* [GIVEN MATERIAL]
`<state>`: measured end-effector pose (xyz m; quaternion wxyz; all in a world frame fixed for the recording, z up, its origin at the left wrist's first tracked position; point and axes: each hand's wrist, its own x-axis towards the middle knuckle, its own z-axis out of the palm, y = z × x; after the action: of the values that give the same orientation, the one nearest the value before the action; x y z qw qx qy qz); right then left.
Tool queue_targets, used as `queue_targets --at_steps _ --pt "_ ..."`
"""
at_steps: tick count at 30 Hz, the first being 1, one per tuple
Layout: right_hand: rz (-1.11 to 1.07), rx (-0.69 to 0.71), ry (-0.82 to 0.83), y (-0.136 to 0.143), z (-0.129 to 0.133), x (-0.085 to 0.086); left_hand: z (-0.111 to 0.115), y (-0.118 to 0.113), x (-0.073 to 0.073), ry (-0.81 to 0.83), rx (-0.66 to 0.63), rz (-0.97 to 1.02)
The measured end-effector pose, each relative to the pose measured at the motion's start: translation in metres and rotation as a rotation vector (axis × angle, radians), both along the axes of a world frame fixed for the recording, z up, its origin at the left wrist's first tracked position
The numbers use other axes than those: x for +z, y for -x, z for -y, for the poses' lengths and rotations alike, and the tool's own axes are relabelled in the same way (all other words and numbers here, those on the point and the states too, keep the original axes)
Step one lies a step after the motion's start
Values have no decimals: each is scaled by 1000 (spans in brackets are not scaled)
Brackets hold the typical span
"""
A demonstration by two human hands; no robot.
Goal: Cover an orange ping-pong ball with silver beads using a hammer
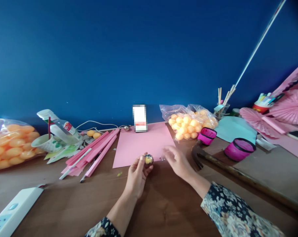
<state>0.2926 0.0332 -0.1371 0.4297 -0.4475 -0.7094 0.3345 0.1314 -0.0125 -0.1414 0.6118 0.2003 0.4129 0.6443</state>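
Note:
A small round shiny object with a yellow middle [148, 160] is held between the thumb and fingers of my left hand [138, 174], at the front edge of the pink sheet [141, 144]. To its right, my right hand [176, 161] hovers over the sheet's right front corner with its fingers apart and a little blurred. Just beside those fingertips lie small clear bits [162, 158], too small to make out. Another shiny round piece [126, 127] sits at the sheet's back left.
Pink strips [97, 151], a patterned cup [44, 143] and a power strip [15, 210] are on the left. Rightward are a bag of orange balls [186, 125], a hammer [233, 172] and magenta containers [239, 149]. A phone [140, 118] stands at the back.

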Motion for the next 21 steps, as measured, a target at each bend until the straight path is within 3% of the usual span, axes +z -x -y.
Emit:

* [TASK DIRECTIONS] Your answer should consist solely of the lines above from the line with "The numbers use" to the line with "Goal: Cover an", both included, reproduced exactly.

* [COMPLETED EXERCISE]
The numbers use other axes than those: x for +z, y for -x, z for -y, for the poses' lengths and rotations alike, and the tool's own axes are relabelled in the same way (all other words and numbers here, those on the point and the states too, keep the original axes)
Step one lies a step after the motion's start
Values have no decimals: each is scaled by 1000 (spans in brackets are not scaled)
Brackets hold the typical span
"""
A demonstration by two human hands; no robot.
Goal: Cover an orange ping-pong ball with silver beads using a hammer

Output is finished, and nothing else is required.